Task item:
Take the entries below and print, exactly, the stretch from the line containing "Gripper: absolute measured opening" through the line containing "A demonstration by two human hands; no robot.", both included.

Supplied material:
========

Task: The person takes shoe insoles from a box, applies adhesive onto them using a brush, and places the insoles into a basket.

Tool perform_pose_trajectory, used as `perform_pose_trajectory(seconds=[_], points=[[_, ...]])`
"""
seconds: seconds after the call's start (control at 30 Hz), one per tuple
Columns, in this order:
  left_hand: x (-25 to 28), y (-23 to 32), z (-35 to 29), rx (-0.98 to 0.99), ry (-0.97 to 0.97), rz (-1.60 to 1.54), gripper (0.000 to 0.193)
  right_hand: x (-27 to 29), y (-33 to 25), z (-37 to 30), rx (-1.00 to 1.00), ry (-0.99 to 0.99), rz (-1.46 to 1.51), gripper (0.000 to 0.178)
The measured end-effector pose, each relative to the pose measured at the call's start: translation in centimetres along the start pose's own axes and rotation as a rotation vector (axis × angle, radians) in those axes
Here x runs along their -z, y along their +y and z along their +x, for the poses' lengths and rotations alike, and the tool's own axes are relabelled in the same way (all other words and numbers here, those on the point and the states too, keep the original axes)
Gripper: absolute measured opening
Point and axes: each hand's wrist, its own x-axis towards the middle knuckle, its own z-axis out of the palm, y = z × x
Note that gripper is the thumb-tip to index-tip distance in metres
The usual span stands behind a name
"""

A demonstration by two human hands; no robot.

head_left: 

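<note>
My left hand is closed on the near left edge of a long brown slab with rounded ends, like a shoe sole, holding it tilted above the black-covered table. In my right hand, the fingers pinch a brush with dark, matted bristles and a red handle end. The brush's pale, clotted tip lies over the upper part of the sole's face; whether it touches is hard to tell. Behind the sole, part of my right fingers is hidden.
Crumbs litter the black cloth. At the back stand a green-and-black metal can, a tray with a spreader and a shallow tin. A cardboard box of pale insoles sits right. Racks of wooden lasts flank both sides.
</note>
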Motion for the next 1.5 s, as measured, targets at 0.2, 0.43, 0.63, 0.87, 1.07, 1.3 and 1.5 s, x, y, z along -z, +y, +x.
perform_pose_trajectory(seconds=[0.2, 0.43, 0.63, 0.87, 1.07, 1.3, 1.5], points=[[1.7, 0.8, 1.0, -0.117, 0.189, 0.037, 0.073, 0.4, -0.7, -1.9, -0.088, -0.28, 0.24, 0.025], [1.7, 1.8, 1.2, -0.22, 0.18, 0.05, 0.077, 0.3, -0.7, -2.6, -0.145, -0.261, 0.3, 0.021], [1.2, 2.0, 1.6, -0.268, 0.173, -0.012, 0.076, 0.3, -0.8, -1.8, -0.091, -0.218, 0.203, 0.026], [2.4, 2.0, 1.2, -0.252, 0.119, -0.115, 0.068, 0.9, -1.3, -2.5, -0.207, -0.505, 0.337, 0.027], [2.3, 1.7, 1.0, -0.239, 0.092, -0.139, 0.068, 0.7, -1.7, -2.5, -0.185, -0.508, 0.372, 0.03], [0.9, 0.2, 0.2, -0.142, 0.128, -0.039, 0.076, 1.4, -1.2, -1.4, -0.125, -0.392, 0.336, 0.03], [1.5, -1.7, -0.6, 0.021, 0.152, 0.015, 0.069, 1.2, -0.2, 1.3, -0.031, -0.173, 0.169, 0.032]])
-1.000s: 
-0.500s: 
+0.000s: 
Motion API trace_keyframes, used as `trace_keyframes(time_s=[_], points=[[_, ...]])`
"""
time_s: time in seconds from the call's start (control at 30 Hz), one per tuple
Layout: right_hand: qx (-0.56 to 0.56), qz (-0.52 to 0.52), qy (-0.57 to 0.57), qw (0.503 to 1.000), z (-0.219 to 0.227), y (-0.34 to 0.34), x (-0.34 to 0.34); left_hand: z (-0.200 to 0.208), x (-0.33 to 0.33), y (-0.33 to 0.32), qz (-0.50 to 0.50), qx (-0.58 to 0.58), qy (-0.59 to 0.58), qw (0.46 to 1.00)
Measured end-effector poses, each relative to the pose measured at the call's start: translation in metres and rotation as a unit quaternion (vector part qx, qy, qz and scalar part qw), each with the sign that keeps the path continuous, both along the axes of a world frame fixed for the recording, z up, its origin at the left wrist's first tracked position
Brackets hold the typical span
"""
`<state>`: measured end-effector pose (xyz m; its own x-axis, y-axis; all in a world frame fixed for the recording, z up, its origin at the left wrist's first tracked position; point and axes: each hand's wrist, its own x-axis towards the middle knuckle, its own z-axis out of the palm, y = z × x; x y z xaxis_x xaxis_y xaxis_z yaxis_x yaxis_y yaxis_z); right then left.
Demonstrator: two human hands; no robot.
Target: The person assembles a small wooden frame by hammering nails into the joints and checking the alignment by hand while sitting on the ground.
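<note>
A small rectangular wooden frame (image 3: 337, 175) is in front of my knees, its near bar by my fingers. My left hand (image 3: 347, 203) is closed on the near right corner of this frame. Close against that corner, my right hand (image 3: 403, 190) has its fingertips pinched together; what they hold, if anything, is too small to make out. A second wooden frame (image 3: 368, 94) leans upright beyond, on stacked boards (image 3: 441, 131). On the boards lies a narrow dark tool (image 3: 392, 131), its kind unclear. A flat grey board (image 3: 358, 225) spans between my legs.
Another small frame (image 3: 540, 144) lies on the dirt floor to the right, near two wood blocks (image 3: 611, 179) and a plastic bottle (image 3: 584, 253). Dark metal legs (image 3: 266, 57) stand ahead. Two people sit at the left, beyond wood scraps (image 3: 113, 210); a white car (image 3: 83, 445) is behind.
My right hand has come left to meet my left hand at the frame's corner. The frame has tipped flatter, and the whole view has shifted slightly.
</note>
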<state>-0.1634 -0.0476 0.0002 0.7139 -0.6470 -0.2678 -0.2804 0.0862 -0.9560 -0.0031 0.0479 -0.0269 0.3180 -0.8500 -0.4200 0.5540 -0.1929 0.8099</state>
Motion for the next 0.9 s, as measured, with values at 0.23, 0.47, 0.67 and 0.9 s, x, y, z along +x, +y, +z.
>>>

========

Response to this task:
Gripper: absolute measured opening
Point and axes: each hand's wrist, its own x-axis towards the middle knuckle, its own z-axis out of the palm, y = z × x
Note that gripper is the thumb-tip to index-tip distance in metres
The usual span stands behind a name
"""

A demonstration by two human hands; no robot.

Nothing else is left to add to this answer.